The factors that have large correlation coefficients generally exhibit close relationships with geochemical or environmental characteristics. As sediment grains become finer, the surface area becomes larger. Consequently, more matter can be adsorbed, and the increase in ion exchange facilitates the adsorption of metals and organic matter (Horowitz 1991). Therefore, we suggest that the study area is predominantly affected by fine sediments. Moreover, because of flow rate and flow velocity effects, metal concentrations and contamination are relatively high at sites adjacent to the weirs, which are composed of fine sediments. And the highest contamination levels were found at NS19 (adjacent to the Haman weir). Therefore, structures such as artificially constructed weirs are thought to be the major factor that affect grain size distribution and control the contamination of metals in the sediments of this study area.

Conclusions

In order to understand the contamination environment of surface sediments in the entire Nakdong River system, surface sediments were collected from 21 sites in the mainstream and tributaries of Nakdong River, South Korea. Through a grain size analysis of the collected surface sediments, the sediment composition, mean grain size, sorting, and skewness were obtained. Moreover, the contamination was assessed by analyzing the metal concentration in the sediments, comparing it with the SQGs of different countries, and calculating the EF, Igeo, and PLI values.

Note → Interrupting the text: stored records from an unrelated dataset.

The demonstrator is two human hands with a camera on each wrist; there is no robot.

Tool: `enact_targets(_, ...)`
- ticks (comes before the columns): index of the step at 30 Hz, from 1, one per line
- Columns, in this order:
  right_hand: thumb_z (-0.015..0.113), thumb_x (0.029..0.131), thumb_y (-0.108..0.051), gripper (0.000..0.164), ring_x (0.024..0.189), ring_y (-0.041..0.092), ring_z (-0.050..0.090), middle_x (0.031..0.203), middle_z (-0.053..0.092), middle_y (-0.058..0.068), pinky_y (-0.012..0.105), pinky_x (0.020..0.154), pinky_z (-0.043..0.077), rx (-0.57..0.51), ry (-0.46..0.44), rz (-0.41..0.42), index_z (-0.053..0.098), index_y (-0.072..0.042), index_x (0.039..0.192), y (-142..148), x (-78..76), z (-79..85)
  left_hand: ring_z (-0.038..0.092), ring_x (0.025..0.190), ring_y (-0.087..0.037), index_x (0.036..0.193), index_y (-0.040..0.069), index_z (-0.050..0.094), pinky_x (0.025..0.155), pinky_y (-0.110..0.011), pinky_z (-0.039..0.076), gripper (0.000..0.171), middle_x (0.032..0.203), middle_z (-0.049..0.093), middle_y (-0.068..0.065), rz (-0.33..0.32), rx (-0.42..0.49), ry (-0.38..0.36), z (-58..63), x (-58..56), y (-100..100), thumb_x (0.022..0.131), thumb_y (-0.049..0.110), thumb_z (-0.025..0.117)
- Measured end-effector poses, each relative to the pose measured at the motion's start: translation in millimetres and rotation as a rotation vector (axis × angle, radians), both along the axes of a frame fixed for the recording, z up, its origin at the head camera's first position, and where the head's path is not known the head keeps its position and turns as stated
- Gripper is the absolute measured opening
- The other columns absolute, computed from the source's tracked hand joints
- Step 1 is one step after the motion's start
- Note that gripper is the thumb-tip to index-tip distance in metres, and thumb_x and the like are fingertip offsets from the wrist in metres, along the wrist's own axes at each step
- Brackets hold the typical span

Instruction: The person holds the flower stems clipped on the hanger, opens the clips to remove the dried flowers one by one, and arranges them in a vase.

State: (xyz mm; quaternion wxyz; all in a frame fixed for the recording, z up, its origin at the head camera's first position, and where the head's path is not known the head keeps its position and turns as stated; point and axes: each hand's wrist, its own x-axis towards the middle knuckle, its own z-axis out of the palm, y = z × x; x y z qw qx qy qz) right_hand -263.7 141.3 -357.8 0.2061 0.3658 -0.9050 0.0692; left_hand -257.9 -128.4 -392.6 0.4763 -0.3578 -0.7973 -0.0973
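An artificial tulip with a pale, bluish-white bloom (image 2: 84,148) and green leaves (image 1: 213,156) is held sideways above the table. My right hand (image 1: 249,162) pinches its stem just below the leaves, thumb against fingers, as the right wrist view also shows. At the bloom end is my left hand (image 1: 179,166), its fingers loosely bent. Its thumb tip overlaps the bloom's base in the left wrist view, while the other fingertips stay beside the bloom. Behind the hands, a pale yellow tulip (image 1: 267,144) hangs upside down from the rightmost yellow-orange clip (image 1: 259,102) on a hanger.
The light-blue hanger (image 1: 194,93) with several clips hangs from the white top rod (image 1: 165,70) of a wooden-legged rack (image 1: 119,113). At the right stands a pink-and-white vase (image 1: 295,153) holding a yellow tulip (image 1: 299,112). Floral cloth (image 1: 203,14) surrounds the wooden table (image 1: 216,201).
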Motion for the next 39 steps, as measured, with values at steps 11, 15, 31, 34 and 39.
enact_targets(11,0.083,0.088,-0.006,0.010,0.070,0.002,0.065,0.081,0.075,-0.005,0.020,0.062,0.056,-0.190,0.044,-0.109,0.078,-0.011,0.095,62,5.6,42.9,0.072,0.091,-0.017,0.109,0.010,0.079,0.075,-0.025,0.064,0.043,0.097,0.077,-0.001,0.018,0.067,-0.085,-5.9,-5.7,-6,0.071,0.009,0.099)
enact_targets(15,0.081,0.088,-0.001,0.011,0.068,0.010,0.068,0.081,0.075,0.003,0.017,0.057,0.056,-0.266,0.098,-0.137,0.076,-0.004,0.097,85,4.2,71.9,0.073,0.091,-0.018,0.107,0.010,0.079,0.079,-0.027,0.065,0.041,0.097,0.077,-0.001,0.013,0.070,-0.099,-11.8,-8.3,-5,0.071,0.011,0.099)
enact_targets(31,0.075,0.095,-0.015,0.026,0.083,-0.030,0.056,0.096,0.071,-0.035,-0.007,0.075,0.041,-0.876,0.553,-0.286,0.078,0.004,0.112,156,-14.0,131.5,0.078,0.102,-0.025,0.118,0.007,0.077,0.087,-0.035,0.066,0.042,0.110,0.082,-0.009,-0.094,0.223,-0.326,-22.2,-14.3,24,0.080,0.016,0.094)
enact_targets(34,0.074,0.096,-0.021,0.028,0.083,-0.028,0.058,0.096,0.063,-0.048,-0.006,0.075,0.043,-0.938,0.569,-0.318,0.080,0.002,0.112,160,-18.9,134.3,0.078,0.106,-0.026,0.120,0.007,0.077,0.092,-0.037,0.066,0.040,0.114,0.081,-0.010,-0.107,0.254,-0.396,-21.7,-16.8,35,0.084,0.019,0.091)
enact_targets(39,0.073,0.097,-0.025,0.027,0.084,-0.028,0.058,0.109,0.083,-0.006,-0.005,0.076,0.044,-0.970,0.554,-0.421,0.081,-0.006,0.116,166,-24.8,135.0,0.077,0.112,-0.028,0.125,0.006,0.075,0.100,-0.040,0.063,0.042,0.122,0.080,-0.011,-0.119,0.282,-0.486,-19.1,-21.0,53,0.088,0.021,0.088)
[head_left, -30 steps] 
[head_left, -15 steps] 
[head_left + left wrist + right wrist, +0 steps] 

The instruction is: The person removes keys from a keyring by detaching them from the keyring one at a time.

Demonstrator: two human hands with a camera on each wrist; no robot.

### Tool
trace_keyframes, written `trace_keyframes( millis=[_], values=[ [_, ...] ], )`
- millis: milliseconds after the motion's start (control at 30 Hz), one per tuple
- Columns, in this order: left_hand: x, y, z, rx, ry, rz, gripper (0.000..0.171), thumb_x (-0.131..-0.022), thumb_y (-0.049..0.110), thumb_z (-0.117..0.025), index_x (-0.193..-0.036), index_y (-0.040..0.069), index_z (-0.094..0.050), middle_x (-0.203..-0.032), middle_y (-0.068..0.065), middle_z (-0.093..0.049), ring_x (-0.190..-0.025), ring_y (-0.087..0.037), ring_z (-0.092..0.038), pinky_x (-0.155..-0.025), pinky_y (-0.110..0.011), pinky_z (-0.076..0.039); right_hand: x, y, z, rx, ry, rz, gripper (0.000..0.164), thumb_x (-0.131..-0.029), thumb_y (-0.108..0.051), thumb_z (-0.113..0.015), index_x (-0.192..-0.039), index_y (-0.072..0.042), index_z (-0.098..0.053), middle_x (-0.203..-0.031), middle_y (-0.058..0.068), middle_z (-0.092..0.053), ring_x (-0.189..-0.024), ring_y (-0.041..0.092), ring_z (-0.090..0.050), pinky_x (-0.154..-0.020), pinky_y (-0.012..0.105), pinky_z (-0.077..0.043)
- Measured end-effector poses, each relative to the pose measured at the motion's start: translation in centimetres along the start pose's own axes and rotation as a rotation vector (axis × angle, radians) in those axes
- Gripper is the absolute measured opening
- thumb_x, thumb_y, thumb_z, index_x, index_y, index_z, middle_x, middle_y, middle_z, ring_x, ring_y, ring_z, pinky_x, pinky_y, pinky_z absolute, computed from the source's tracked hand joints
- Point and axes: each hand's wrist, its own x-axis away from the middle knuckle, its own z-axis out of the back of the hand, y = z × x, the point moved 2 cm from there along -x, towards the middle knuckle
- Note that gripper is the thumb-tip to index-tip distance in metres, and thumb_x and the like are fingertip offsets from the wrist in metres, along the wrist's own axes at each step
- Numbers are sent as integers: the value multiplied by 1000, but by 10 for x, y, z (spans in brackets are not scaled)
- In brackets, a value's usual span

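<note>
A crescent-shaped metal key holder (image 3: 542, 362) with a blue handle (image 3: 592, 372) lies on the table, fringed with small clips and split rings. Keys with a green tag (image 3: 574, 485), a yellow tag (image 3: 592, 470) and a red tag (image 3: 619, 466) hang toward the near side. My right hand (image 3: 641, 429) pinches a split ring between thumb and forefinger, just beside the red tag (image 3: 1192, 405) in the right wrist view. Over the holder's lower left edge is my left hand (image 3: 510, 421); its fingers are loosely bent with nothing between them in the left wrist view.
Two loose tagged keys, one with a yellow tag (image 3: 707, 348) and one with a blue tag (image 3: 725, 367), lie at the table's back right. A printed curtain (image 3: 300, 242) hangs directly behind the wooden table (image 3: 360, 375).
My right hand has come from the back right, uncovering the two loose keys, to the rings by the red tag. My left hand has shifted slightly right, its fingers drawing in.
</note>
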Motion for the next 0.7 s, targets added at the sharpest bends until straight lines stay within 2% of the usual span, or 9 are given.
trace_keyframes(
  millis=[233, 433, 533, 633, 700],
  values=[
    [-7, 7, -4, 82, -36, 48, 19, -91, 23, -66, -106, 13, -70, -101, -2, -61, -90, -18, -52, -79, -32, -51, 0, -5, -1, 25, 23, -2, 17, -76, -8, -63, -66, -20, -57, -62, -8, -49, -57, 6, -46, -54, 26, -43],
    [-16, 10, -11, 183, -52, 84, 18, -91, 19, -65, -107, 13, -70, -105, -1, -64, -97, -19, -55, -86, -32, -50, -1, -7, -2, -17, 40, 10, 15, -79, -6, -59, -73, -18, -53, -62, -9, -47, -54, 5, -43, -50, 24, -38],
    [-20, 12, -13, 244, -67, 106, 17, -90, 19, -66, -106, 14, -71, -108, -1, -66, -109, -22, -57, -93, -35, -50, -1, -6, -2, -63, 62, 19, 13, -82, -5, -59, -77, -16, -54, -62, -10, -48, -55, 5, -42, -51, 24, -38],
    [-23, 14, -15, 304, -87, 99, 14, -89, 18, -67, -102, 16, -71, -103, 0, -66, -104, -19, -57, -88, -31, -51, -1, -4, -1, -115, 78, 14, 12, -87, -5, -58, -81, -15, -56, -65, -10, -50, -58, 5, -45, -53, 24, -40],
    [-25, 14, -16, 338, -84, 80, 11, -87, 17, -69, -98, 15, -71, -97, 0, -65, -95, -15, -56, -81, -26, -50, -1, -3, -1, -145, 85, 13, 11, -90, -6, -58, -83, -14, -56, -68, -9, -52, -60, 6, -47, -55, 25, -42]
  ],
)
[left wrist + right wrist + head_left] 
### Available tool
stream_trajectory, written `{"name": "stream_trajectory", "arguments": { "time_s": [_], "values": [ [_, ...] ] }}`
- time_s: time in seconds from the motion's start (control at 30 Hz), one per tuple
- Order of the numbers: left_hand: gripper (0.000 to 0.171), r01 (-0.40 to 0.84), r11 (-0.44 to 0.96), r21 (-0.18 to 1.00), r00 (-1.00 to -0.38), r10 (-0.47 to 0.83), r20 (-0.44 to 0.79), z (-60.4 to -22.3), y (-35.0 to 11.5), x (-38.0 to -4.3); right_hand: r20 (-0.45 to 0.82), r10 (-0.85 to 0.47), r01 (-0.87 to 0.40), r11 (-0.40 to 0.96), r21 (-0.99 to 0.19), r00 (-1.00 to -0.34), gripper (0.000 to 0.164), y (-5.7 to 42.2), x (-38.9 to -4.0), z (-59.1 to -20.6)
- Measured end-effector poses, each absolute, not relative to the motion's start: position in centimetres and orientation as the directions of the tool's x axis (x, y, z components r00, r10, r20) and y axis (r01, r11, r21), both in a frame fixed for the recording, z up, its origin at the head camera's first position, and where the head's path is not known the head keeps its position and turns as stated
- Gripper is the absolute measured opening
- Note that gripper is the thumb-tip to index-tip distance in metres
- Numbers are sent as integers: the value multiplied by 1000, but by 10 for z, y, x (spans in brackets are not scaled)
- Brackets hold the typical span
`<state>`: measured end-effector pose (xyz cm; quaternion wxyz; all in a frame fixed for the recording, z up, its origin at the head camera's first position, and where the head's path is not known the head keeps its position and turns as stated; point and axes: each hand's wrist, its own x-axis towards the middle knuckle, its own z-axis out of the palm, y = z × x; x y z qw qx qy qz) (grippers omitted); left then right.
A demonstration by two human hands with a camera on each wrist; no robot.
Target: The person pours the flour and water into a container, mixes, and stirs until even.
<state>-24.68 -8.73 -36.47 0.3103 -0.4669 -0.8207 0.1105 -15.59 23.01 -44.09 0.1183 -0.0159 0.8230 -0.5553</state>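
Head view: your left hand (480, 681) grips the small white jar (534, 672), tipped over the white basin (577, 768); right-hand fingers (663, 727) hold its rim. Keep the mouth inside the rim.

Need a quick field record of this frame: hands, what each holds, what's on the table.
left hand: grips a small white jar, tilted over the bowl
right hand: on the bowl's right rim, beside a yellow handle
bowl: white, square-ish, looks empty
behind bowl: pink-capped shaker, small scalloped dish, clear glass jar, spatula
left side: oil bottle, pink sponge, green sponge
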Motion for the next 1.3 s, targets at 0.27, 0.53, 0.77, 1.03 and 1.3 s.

In the study area, sand was the dominant grain size; yet, sites adjacent to weirs were composed of relatively fine sediments. This indicated that fine sediments are deposited due to the reduced flow rate and flow velocity around weirs. A comparison of the metal concentrations with the SQGs of USA, Canada, and Korea revealed that contamination exceeded the standard concentrations at sites adjacent to weirs. EF and Igeo values also showed high levels of contamination at sites adjacent to weirs, with Cd contamination the highest. Furthermore, PLI values revealed that the highest contamination of all weir-adjacent sites occurred at site NS19, located at Haman weir.

In conclusion, anthropogenic contamination in surface sediments of the study area is extremely low, and findings revealed that metal contamination levels are influenced by the effect of fine sediments. Moreover, metal concentrations tend to accumulate substantially at sites adjacent to weirs, where fine sediments are actively deposited because of reduced flow rate and flow velocity. Among the metals, Cd concentrations exhibited a weak relationship with fine sediment content and demonstrated the greatest effect on metal contamination in the study area. Furthermore, the highest contamination by metals occurred at site NS19, which is located adjacent to the Haman Weir. Thus, the overall accumulation of fine sediments increased due to the influence of weirs, thereby increasing pollution by metal contamination in sediments of the study area.